柯澄气得浑身发抖,反手一拳砸到柯佳脸上,恨铁不成钢地怒吼:“你连这种东西都签,你他妈中邪了!”

        “哥、哥,你听我说!”柯佳扑上去抱住柯澄的腿,鼻涕眼泪糊了一脸,哀嚎道:“我是真中邪了,鬼使神差就翻了墙,偷了你的钱,迷迷糊糊来了这里,那合同也不是我愿意签的,我鬼上身了啊!”

        柯澄只当他在狡辩,一脚把他踹开,对中分男说:“这废物我不管了,要杀要剐你们随便!”

        话是赌气话,柯澄终究不能放着他弟不管。

        眼镜男放话,说如果一个月之内柯澄不拿钱来赎人,他就要带着柯佳到别处去“做生意”了。

        柯澄匆匆忙忙赶回了家里,借遍了所有的亲戚朋友,还是凑不够违约金,只能将父母留下的房子也挂了出去,可时间紧迫,一时也难以变现。

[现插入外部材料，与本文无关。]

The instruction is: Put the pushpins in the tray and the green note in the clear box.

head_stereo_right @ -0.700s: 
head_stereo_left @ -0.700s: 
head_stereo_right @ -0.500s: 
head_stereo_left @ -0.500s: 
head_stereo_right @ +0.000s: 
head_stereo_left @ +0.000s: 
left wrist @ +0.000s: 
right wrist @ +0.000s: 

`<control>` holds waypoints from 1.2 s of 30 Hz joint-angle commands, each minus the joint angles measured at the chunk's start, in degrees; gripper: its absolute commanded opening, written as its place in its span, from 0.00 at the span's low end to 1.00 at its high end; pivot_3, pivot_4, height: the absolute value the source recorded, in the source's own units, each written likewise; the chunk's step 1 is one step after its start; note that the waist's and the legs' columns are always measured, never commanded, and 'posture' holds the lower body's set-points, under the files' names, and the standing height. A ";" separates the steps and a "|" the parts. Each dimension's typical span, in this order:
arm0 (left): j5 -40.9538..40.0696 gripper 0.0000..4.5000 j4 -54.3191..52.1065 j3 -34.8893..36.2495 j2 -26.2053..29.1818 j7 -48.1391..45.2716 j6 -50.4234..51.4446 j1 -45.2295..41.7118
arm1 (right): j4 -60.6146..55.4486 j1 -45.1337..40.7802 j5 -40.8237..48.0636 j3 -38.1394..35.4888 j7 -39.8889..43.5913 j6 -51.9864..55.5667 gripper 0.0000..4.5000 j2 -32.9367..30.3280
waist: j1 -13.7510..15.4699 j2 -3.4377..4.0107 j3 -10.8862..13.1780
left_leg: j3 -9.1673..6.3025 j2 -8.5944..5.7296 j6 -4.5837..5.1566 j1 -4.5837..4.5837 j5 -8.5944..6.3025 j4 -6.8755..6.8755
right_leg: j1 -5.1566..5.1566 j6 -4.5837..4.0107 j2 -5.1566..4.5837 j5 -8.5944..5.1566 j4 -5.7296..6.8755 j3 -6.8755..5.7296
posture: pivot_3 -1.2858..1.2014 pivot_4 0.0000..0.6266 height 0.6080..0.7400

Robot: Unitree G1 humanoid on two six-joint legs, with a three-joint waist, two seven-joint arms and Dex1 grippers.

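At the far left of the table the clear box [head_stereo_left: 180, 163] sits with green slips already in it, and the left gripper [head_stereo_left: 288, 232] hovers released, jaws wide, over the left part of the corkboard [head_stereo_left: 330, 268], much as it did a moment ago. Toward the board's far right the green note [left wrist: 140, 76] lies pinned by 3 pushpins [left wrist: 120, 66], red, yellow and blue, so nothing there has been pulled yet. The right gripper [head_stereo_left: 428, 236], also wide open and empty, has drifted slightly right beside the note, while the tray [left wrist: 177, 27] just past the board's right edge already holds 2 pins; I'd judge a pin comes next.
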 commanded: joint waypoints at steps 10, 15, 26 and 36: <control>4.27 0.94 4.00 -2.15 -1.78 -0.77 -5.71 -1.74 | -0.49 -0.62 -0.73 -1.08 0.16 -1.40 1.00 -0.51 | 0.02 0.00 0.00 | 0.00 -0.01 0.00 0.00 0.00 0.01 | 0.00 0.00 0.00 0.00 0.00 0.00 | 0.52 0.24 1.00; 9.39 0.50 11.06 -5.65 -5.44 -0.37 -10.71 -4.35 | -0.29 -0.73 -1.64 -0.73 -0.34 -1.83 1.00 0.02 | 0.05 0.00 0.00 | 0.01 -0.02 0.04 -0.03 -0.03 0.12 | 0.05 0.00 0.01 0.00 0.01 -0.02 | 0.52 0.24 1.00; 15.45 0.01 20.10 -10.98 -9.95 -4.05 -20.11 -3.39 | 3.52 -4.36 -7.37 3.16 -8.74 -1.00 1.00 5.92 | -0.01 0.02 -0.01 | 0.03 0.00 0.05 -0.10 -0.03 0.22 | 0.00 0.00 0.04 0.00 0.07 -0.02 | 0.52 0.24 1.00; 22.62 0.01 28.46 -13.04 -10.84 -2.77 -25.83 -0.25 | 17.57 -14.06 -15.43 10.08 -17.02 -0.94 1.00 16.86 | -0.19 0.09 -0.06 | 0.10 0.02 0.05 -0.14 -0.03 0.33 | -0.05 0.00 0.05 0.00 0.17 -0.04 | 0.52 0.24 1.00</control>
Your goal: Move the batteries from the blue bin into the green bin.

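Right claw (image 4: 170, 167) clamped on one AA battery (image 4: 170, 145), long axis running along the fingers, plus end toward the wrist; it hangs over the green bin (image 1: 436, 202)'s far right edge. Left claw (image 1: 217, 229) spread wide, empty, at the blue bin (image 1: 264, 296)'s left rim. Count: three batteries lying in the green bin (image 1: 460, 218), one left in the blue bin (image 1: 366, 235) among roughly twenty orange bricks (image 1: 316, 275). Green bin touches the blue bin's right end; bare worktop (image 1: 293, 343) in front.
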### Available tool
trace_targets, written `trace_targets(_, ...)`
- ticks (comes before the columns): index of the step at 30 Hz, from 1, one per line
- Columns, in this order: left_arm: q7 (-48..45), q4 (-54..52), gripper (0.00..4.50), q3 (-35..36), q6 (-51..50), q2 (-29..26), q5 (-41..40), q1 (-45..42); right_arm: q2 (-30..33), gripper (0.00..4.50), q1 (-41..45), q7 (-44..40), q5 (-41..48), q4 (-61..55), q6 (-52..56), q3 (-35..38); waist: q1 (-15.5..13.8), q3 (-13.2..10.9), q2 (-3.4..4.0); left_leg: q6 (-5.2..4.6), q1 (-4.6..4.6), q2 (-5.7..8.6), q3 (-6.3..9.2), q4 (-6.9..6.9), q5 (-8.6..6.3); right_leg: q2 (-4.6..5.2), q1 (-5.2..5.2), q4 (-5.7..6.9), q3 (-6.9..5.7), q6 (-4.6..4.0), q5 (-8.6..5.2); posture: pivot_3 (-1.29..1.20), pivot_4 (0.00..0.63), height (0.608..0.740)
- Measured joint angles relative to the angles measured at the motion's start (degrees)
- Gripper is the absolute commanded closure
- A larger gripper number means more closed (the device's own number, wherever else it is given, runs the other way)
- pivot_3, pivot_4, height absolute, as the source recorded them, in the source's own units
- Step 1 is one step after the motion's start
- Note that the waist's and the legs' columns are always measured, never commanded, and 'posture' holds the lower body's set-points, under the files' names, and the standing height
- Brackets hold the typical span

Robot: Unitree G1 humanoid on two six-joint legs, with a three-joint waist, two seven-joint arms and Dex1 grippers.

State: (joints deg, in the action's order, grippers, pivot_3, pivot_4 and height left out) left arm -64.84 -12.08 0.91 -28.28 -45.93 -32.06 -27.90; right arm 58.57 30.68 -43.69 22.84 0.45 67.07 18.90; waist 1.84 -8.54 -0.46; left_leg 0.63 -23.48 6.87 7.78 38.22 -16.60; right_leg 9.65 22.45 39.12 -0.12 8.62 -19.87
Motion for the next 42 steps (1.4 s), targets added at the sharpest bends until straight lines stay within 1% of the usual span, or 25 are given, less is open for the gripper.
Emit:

        走投无路的柯澄茫然地游荡在街上,眼前熟悉的街巷此刻变得前所未有地陌生。

        路口的那棵榆树,老了不少,不及往年枝繁叶茂。

        小时候柯佳调皮捣蛋,惹柯澄生气,他就举着小树枝要揍他,两人你追我赶地跑到路口。柯佳借着榆树的遮掩,跟柯澄绕圈,把柯澄气得火冒三丈。

        在榆树下站了一会儿,柯澄敲出一根烟叼在嘴里,恹恹地点燃,鞋尖一转方向,往血站的方向走去。